[Tutor] checksum of dictionary

Brad Reisfeld brad.reisfeld@colostate.edu
Wed Feb 12 13:45:03 2003


Hi Drew,
Thanks for the feedback.
Actually, the dictionary in question is already a subclass of dict.
It seems as if using setitem/delitem might be overkill for this since all I
really care about is a gross state change in the dictionary between
'expensive' calls to my function.

In other words, my scenario is
1. create large dict
2. call function on dict
3. perhaps add elements to dict
4. perhaps add elements to dict
5. call function on dict (only if dict is not the same as in step 1).
6. ...

I thought that marshaling the dict would be fairly inexpensive (I could be
wrong); that was the basis for my checksum idea.

-Brad

> -----Original Message-----
> From: Drew Perttula [mailto:drewp@bigasterisk.com]
> Sent: Wednesday, February 12, 2003 10:30 AM
> To: Brad Reisfeld
> Cc: tutor@python.org
> Subject: Re: [Tutor] checksum of dictionary
>
>
>
> > Hi,
> > I have a time-consuming function that operates on a large
> dictionary. Before
> > I call this function, I'd like to confirm that the dictionary
> has changed
> > since the last time I called the function.
> > To check for a change, I am thinking of calculating a checksum on the
> > dictionary.
>
> Nowadays you can subclass the dictionary to make one that notices any
> changes.
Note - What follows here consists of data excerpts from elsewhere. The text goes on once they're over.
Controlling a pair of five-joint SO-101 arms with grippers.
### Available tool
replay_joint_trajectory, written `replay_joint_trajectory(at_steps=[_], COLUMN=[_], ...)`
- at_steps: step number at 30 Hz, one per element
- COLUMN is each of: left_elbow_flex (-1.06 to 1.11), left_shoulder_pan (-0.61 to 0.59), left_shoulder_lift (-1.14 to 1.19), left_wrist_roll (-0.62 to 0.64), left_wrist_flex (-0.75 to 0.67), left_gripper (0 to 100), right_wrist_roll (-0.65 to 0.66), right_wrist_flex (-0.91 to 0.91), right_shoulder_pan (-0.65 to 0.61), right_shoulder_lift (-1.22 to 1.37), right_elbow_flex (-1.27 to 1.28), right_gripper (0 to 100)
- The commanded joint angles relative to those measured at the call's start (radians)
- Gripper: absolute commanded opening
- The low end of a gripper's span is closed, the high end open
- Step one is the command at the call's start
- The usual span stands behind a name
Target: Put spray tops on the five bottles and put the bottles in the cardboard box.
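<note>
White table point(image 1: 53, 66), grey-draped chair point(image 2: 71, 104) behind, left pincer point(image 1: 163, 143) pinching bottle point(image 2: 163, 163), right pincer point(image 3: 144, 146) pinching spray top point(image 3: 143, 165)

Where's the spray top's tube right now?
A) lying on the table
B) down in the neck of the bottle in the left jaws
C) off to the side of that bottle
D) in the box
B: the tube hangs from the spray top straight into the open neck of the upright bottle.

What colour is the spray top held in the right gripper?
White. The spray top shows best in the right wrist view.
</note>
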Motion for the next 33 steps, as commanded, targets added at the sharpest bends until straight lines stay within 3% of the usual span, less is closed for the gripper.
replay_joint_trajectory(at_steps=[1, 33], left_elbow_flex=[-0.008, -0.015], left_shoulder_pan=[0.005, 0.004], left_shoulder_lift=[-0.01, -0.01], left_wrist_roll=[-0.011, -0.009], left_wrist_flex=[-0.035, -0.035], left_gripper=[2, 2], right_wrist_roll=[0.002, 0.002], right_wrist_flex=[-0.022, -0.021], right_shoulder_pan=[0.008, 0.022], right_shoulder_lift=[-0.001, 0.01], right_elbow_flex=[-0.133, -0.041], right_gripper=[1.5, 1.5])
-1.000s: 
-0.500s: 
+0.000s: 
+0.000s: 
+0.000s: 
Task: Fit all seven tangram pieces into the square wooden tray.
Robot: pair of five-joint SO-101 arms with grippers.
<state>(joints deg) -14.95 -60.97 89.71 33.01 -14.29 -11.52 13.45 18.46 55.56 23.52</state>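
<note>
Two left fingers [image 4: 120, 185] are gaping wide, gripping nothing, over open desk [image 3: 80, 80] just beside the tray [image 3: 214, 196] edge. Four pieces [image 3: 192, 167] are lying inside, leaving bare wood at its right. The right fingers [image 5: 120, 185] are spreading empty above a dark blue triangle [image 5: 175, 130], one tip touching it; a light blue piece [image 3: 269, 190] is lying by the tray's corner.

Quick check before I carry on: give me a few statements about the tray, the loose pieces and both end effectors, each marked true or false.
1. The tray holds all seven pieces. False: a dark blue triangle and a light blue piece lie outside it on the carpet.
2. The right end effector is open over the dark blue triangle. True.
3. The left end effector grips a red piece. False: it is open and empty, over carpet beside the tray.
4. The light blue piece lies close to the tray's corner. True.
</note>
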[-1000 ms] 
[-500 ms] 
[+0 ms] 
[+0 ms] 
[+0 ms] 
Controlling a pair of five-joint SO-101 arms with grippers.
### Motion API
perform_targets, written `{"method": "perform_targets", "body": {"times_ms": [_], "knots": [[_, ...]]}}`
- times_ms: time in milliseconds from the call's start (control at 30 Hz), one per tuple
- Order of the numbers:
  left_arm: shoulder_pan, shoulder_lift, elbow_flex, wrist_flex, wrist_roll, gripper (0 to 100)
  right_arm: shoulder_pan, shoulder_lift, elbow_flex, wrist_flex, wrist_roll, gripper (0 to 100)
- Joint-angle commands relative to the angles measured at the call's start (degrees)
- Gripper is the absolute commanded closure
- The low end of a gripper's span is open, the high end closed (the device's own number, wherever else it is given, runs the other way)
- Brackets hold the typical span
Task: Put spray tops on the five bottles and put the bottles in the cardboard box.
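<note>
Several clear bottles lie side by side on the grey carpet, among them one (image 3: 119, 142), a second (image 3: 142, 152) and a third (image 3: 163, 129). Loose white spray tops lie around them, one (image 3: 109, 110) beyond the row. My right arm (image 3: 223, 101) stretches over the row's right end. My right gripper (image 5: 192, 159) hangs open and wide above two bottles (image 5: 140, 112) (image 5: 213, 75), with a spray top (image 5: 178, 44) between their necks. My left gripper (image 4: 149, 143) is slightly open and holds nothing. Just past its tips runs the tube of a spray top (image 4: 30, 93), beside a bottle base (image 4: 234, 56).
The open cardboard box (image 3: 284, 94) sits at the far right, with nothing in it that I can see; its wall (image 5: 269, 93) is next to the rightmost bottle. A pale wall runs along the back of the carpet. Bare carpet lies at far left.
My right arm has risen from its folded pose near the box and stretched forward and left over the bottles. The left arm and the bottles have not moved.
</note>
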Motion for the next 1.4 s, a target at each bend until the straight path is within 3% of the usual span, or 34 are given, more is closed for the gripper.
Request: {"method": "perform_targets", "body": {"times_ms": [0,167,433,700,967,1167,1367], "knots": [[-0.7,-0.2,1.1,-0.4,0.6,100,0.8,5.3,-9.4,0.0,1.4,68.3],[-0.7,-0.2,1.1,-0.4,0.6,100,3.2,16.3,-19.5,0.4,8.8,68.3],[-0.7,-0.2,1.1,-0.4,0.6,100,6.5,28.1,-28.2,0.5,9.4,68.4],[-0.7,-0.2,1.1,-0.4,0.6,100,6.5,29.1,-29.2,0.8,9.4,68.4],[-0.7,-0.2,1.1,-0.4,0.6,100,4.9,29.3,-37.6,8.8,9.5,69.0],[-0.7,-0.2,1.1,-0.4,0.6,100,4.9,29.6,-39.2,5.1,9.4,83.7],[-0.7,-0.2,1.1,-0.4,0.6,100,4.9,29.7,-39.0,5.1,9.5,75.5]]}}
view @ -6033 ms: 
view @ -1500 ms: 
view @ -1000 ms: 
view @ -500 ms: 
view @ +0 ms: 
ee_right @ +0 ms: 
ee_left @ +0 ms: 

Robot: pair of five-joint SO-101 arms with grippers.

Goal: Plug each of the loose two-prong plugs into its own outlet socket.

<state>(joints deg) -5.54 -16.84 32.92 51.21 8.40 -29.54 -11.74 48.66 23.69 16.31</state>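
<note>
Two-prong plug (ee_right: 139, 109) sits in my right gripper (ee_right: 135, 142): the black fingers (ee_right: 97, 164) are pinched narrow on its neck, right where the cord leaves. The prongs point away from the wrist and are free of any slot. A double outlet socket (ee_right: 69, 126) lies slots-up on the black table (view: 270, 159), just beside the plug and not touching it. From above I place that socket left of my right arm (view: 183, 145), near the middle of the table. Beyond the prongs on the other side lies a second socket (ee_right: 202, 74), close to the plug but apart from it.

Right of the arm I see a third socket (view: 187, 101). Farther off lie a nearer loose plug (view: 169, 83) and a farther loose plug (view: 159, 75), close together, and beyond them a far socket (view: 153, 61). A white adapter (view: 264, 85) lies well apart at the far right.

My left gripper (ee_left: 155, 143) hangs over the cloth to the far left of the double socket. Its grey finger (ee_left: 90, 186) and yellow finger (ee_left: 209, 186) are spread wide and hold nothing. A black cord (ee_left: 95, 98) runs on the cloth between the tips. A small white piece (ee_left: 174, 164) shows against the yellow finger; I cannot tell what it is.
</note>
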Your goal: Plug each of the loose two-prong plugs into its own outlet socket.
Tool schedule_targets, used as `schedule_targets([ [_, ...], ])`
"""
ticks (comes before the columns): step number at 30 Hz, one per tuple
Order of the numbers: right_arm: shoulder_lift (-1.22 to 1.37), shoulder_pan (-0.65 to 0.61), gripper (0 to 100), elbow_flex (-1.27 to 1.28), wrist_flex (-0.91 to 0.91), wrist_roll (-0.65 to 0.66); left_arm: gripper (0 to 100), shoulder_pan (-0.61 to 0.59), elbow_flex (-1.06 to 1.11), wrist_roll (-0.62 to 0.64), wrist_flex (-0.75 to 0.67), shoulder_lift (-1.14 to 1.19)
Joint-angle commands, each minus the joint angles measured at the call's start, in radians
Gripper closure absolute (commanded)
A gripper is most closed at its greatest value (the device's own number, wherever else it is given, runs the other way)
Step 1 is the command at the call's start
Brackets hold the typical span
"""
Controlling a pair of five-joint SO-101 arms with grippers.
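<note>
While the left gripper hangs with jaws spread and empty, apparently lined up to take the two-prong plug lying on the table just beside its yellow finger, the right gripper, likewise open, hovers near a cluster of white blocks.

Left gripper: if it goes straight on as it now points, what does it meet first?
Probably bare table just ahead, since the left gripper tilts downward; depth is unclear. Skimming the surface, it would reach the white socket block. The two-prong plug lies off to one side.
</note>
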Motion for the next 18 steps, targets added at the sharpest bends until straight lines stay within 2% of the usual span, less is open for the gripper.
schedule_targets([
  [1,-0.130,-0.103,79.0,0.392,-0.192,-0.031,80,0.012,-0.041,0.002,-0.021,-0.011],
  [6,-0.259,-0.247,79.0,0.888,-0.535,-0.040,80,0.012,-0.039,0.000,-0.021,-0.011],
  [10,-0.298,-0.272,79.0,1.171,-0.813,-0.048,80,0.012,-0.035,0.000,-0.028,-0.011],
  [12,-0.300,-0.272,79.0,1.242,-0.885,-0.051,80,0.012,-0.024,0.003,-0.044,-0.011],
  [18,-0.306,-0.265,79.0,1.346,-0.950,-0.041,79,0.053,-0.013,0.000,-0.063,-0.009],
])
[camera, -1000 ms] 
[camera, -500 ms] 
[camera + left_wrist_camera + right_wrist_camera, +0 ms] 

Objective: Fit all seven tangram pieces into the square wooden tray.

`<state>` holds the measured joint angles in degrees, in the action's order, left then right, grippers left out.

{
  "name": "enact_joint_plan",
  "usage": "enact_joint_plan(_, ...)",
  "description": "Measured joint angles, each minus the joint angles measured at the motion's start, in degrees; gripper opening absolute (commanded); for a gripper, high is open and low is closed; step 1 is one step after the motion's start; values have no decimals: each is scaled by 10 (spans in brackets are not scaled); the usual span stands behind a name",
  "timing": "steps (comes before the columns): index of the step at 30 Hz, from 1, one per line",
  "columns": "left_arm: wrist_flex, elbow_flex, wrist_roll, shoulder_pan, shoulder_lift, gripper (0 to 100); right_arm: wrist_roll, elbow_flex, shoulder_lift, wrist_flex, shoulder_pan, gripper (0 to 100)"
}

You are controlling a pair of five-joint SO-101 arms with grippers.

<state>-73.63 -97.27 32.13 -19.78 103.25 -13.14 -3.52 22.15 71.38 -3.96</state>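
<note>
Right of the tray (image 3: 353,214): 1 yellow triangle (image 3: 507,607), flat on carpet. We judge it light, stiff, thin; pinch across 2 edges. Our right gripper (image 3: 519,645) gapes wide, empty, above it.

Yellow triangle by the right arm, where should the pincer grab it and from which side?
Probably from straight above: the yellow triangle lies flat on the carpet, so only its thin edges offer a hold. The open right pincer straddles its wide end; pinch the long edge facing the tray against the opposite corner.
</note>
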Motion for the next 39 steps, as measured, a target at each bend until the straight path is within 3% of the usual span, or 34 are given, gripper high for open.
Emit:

If you're purely concerned about setitem and delitem calls, you
> could just override those. If you want to catch update(), etc, you might
> like http://aspn.activestate.com/ASPN/Cookbook/Python/Recipe/117236, which
> is a dict interface defined in terms of getitem/setitem/delitem/keys. It's
> great for constructing custom dict-like objects that use custom code
> for all 20-or-so of the standard dict methods.
>
> Obviously, watching dict accesses would be tremendously more efficient
> than walking the whole dict every time you need to see if it changed.